Exercise instructions – Every line of the entries below that carries the string "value" should be copied.

Data shown –

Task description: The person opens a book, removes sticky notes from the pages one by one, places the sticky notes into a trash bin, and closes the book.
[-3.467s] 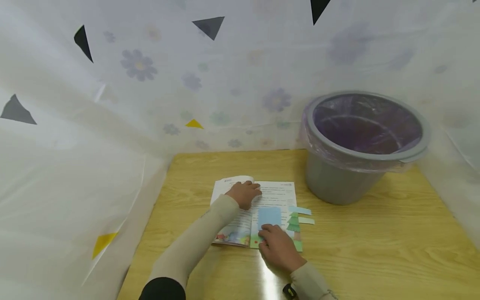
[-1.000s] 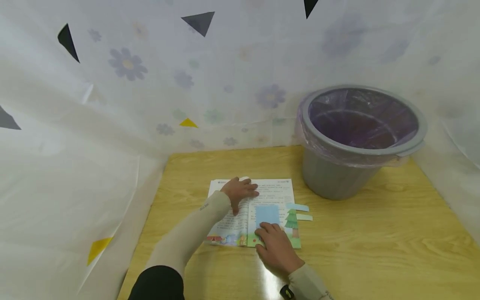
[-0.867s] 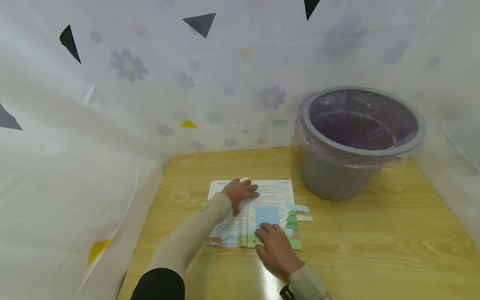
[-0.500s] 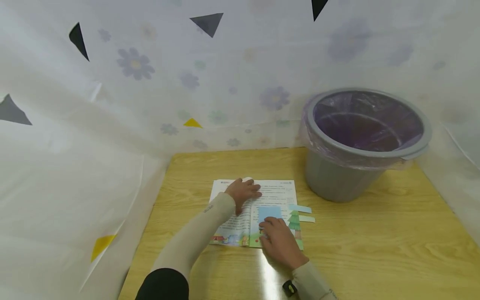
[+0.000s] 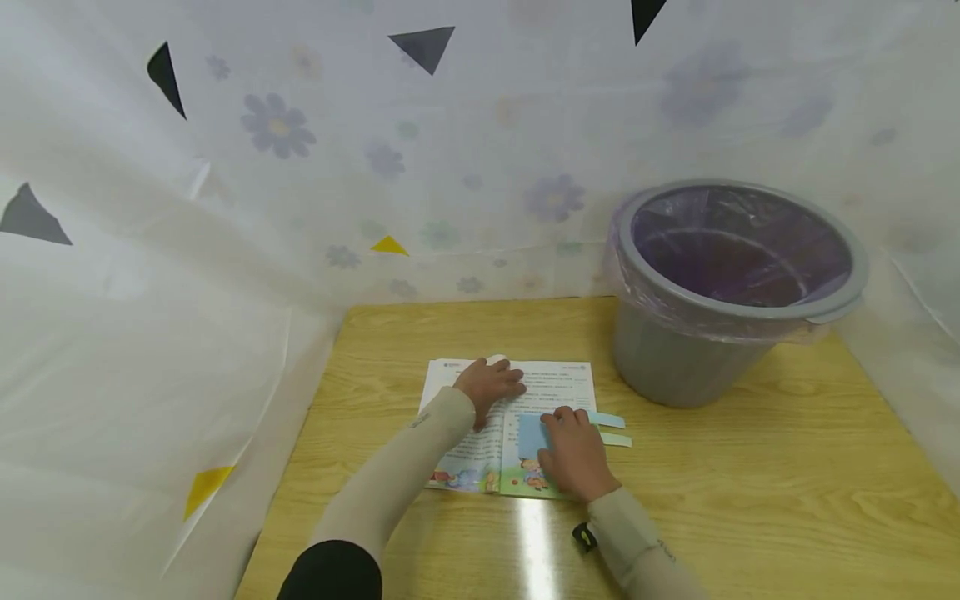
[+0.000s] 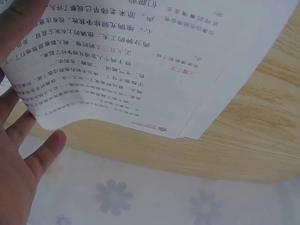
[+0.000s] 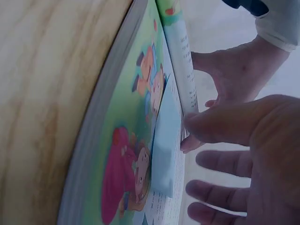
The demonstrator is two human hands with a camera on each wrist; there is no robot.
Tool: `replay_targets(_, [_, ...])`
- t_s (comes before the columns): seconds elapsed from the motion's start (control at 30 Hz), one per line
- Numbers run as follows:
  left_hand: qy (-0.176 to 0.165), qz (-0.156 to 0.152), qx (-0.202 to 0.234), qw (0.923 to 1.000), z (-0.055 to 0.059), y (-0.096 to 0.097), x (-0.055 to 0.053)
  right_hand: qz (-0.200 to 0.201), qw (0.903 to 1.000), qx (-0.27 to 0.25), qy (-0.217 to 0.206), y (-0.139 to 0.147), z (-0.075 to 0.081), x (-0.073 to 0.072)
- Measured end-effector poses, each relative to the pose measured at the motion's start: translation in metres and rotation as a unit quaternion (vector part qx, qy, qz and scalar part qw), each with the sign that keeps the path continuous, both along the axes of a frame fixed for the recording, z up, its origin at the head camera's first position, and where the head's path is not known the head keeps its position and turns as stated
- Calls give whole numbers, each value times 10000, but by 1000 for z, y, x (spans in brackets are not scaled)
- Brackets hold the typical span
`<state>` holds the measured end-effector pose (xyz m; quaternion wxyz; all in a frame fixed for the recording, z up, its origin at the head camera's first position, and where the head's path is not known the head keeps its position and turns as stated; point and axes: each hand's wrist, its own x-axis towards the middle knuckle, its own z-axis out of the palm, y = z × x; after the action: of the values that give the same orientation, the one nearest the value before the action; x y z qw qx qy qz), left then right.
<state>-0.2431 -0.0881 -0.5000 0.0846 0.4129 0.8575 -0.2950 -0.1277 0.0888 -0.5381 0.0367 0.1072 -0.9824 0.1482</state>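
Note:
An open book [image 5: 555, 377] with printed text and cartoon pictures lies on the table. My left hand [image 5: 491, 387] rests with spread fingers across its fold near the top; the left wrist view shows a page edge lifting in a curve beside the fingers [image 6: 49, 150]. A light blue sticky note [image 5: 531, 435] is on the right page, one edge standing off the paper in the right wrist view. Over the right page, beside the note, my right hand [image 5: 577, 454] has loosely extended fingers, the thumb close to the note and nothing gripped. It hides the printed tree.
Two paper tabs, a blue one [image 5: 606, 419] and a pale green one [image 5: 617, 439], stick out past the book's right edge. A grey bucket [image 5: 667, 358] lined with a purple plastic bag stands behind right. White flowered sheeting [image 5: 450, 167] surrounds the wooden table [image 5: 750, 467].
My right hand has moved up and right over the page, uncovering the note's lower part and a printed child. The left page lies flatter than at first; my left hand stays near the fold.

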Motion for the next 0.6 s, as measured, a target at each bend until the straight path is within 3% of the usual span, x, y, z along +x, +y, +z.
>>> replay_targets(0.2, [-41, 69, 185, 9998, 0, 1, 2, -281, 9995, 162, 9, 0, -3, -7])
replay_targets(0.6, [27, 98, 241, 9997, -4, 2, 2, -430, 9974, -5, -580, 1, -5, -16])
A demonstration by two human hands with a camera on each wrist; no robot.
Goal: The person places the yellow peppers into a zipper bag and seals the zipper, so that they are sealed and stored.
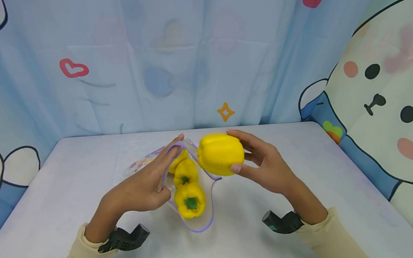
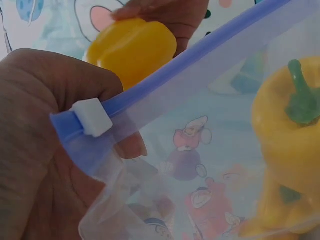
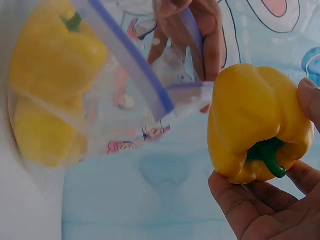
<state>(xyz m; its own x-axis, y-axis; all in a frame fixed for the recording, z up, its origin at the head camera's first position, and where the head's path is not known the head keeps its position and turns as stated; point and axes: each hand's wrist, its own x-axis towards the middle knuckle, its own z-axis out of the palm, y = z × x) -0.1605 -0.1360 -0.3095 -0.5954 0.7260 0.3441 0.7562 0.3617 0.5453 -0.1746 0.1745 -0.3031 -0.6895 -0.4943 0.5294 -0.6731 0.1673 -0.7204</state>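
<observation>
A clear slider bag (image 1: 212, 209) with a purple zip rim and printed cartoon figures stands on the table, its mouth spread wide. Inside lie several yellow bell peppers (image 1: 190, 200) with green stems. My left hand (image 1: 142, 186) grips the bag's rim beside the white slider (image 2: 93, 117); part of its fingers is hidden behind the film. Between thumb and fingers, my right hand (image 1: 267, 162) holds another yellow bell pepper (image 1: 220, 154) just above the right side of the bag's mouth. Its green stem (image 3: 269, 156) faces the right wrist camera.
The white table (image 1: 243, 231) spreads around the bag and both hands. Behind it hangs a light blue curtain (image 1: 123, 95) with cartoon prints. A black wrist camera (image 1: 127, 237) sits on the left wrist, and another (image 1: 283, 222) on the right.
</observation>
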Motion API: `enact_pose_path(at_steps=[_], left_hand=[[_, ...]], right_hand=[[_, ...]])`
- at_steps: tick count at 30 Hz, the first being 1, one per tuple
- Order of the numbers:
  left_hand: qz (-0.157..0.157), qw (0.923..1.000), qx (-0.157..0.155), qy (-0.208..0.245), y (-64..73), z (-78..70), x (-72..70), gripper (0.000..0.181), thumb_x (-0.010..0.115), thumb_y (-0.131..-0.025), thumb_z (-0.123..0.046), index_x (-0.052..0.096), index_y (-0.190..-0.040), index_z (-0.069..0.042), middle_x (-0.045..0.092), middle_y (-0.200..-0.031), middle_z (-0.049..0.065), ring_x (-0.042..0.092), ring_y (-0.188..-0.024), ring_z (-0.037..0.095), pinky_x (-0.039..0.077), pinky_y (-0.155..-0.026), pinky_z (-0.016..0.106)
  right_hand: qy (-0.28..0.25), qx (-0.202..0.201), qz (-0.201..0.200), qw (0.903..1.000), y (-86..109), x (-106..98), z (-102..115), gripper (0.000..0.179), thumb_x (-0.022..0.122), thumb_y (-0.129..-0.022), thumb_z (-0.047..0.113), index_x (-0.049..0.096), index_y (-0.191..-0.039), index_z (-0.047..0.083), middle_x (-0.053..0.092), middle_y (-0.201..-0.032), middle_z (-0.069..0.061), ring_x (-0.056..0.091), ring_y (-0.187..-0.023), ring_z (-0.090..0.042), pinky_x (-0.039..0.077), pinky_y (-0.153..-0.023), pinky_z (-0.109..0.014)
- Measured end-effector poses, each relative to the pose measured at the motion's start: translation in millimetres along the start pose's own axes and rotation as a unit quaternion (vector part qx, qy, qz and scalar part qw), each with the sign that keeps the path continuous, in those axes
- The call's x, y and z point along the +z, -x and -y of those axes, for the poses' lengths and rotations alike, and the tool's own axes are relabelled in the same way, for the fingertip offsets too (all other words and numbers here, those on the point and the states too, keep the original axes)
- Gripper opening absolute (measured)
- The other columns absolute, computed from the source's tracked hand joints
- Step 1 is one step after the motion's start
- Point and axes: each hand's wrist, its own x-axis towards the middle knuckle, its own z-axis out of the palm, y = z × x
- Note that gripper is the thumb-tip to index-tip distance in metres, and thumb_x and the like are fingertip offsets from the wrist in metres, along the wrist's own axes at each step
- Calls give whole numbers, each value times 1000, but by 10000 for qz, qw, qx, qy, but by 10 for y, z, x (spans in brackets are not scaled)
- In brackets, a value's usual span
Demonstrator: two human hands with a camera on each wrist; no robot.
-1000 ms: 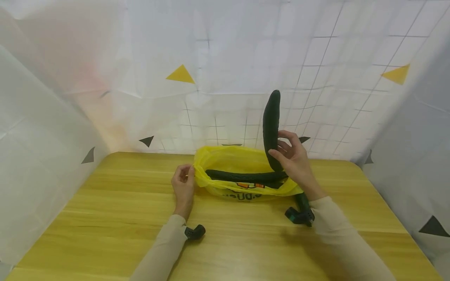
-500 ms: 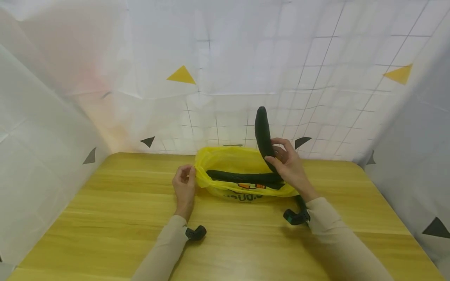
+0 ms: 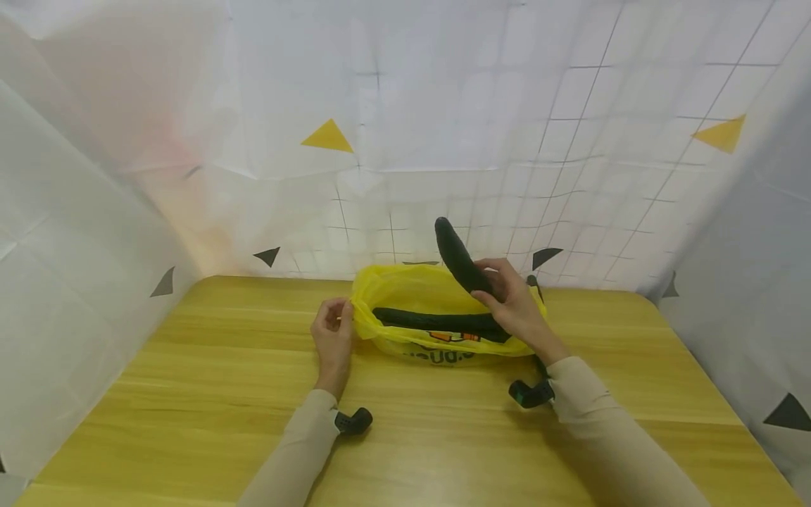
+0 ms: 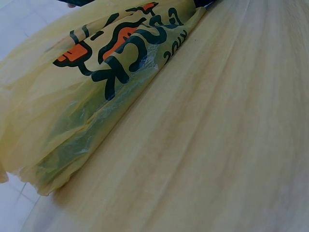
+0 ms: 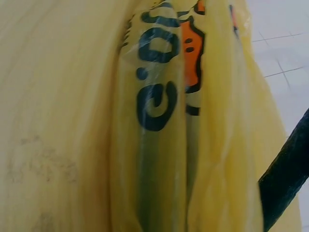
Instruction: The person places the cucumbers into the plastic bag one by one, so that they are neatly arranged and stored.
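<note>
A yellow plastic bag (image 3: pixel 388 345) lies on its base with its mouth open upward, dark printing on its front. My left hand (image 3: pixel 331 341) pinches the bag's left rim between thumb and fingers. Inside lies a dark green cucumber (image 3: pixel 431 320) lengthwise, with another dark green end just under its right part. My right hand (image 3: pixel 518 308) grips a second cucumber (image 3: pixel 457 255) near its lower end, tilted up to the left above the bag's right side. This held cucumber (image 5: pixel 287 179) crosses the right edge of the right wrist view; green shows through the bag wall (image 4: pixel 63 140) in the left wrist view.
The wooden table (image 3: pixel 418 429) carries the bag near its back edge. White sheeting (image 3: pixel 431 105) with yellow and black triangles rises behind and at both sides. Black wrist cameras (image 3: pixel 353 421) sit on both forearms.
My right hand has moved left and slightly down, and the held cucumber has tipped from near upright to leaning left, its top lower. The left hand keeps its place on the rim.
</note>
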Motion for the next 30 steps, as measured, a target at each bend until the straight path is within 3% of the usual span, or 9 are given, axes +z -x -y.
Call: enact_pose_path(at_steps=[4, 13, 17, 22, 30], left_hand=[[-13, 10000, -10, -38, -1, -16, -1, 23, 61, -92, -14, 61, -104, 5, 60, -92, 3, 56, -82, 9, 46, -69, 18], [-29, 10000, 11, -77, -2, -38, -5, 23, 61, -92, -13, 61, -105, 6, 61, -92, 4, 57, -82, 9, 46, -69, 18], [-24, 10000, -15, -78, -1, -42, -6, 23, 61, -92, -12, 60, -105, 7, 60, -92, 4, 56, -82, 9, 46, -69, 17], [-43, 10000, -46, -76, -2, -36, -8, 23, 61, -92, -13, 61, -105, 6, 60, -92, 3, 56, -82, 10, 46, -69, 18], [-58, 10000, -52, -30, -1, -18, -5, 21, 62, -91, -15, 62, -103, 3, 60, -90, 0, 57, -81, 10, 46, -69, 18]], right_hand=[[273, -215, 50, 9994, 10, 36, -4, 48, 64, -81, -13, 45, -124, -7, 52, -125, -21, 57, -115, -36, 47, -91, -39], [846, -560, 156, 9947, 20, 93, -27, 47, 65, -80, -12, 47, -123, -5, 54, -119, -18, 57, -109, -30, 47, -93, -42], [899, -732, 183, 9931, 14, 107, -165, 47, 65, -79, -14, 48, -122, -7, 53, -118, -20, 57, -109, -32, 47, -91, -43], [897, -905, 254, 9915, 12, 116, -422, 51, 67, -79, -11, 50, -125, -1, 53, -121, -16, 57, -110, -28, 48, -92, -41], [1198, -1183, 384, 9850, 22, 118, -479, 48, 67, -83, -2, 52, -127, 7, 55, -123, -9, 55, -112, -21, 46, -96, -29]])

Response to the task –
- Calls give whole numbers, each value times 10000, but by 1000 for z, y, x (spans in brackets are not scaled)
`<state>` holds the measured end-effector pose (xyz m; quaternion wxyz; all in a frame fixed for the recording, z up, its origin at the head camera's first position, and where the head's path is not known the head keeps its position and turns as stated; point and axes: each hand's wrist, its own x-axis towards the middle knuckle, its own z-axis out of the palm, y = z × x; after the action: of the values that give the same orientation, the one nearest the value before the action; x y z qw qx qy qz), left then right.
- Calls give whole numbers, each value times 1000, but by 10000 for qz, qw, qx, qy, but by 10 for y, z, x (spans in brackets are not scaled)
- In brackets, a value's usual span

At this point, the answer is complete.